#48 Save Water
Jul 24th, 2008 by doing better
On my recent holiday in Sweden, we had no running water. My boyfriend’s family had forgotten to have the plumber connect the water in their summer house after the winter, and when we arrived the only plumber on the island was away on vacation.
My boyfriend and I were alone in a house in the woods, miles from anywhere. We had four buckets that we used to carry water up the hill from the lake. It was an exhausting journey. He found an old wooden yoke of his grandfather’s which had been used for the same purpose fifty years ago.
We used two of the buckets in the kitchen, to wash the dishes, and two in the bathroom, to flush the toilet. I had no idea you could flush a toilet just by pouring a rapid flow of water into it. Dishwashing took a long time because we had to heat the water on the stove first, and we usually had to interrupt the proceedings to go back to the lake with the buckets. It was a good thing we had electricity. If we’d had to chop wood to make the fire to heat the water to wash the dishes, there would not have been much leisure time. I could see why women in the old days spent all their time on housework.

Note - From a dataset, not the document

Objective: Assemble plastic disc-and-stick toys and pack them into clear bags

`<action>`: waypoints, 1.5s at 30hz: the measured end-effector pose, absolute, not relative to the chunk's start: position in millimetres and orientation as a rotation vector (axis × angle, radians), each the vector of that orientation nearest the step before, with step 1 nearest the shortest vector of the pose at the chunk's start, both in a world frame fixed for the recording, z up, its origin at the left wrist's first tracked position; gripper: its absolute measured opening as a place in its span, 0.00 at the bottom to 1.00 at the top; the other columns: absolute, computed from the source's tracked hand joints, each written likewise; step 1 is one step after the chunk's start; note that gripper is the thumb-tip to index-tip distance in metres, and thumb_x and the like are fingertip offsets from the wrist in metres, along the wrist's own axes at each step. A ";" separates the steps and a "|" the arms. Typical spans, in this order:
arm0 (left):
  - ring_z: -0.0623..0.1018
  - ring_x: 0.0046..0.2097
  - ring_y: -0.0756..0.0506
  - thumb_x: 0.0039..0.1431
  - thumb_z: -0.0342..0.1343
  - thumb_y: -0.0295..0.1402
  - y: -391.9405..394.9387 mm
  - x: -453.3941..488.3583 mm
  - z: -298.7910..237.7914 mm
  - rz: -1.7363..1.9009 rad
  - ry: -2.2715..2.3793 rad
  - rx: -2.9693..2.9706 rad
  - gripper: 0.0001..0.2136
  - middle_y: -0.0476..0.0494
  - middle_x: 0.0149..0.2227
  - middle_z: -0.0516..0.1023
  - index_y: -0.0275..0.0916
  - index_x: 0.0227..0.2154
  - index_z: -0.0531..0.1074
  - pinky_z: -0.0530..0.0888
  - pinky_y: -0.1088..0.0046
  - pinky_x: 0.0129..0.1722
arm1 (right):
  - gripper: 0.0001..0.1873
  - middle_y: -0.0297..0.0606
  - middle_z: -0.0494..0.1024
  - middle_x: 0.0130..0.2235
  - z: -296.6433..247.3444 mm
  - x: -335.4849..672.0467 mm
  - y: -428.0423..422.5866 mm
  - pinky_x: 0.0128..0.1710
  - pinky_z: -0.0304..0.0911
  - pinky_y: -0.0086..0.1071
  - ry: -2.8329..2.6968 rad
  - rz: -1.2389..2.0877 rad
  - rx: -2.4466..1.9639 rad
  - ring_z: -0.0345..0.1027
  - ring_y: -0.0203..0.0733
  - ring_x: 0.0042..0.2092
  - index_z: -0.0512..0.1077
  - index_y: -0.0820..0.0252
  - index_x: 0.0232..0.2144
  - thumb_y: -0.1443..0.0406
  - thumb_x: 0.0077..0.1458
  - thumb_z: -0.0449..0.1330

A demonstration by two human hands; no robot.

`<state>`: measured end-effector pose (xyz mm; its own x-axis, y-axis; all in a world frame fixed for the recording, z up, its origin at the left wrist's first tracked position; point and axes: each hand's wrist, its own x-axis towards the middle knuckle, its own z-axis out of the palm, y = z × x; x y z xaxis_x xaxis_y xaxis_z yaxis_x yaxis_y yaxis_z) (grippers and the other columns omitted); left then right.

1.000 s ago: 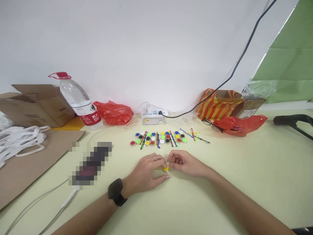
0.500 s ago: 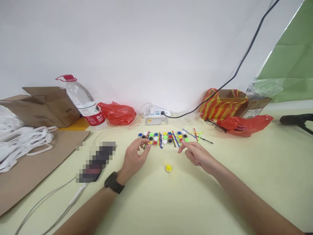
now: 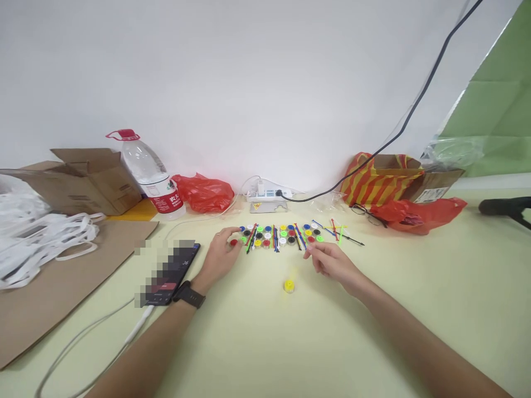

We quickly became very sparing with our water. “Is this really worth a flush, or should I go outside?” was a question I soon learned to ask myself. We developed bucket etiquette (always leaving enough water in the bathroom for at least one flush). We had some perilous trips down to the lake in dark, rainy conditions, but it was always a good feeling when all four buckets were filled and ready.
When I brushed my teeth (we had brought a separate yet inadequate supply of drinking water) I looked longingly at the faucet, remembering how I used to take it for granted and how much water I used to waste. If only I could have a little of that water now, I thought.
We heated water and washed ourselves as best we could. It wasn’t warm enough to get clean by swimming in the lake. Every couple of days we walked half an hour to the marina, where you could pay 5 kronor (about a dollar) for three minutes of shower. This was bliss. For my first shower, I went alone, and luckily for me the shop staff spoke English so I could get change for the shower. When I tried to throw away our bag of garbage, however, I was confronted with a padlocked dumpster and signs in Swedish. I felt stupid and illiterate, and I was too embarrassed to go back in the shop and ask where I could throw away my bag. I wandered around the marina looking for a trash can and somewhere to fill up my water bottle, but I felt more and more demoralized by the Swedish signs and my own illiteracy.
After my shower I tried to come back via a shortcut that I only half-remembered from last year. I lost my way in the woods and stumbled around for a while getting more and more frustrated and tired. I knew where I needed to go, but I couldn’t find the path, so I picked my way over the mossy floor of the forest. I saw a lot of deer, and I didn’t get any ticks, but that was the best of it. Fortunately at that point my boyfriend had not yet told me about the wolves and bears in Sweden. Finally at about ten p.m. (it was still light at that latitude) I found the road and made my way home to dinner.
On our next trip to the marina, there was a Saturday night party in full swing, with drunk people singing folk songs and rattling the handle of the shower because they thought it was the toilet. They were all beautifully Aryan. (My boyfriend is annoyed when I say that everyone looks the same, especially the children, but it’s true. It is also my opinion that Swedish sounds absurd, like English spoken by someone in their sleep, but he doesn’t like to hear that either.)
On our last day we ran out of drinking water. We tried boiling lake water, but it didn’t taste very good and had bits of stuff floating in it. After two weeks, when we finally got back to town and turned on the faucet, it was the most miraculous glass of water I have drunk in my life.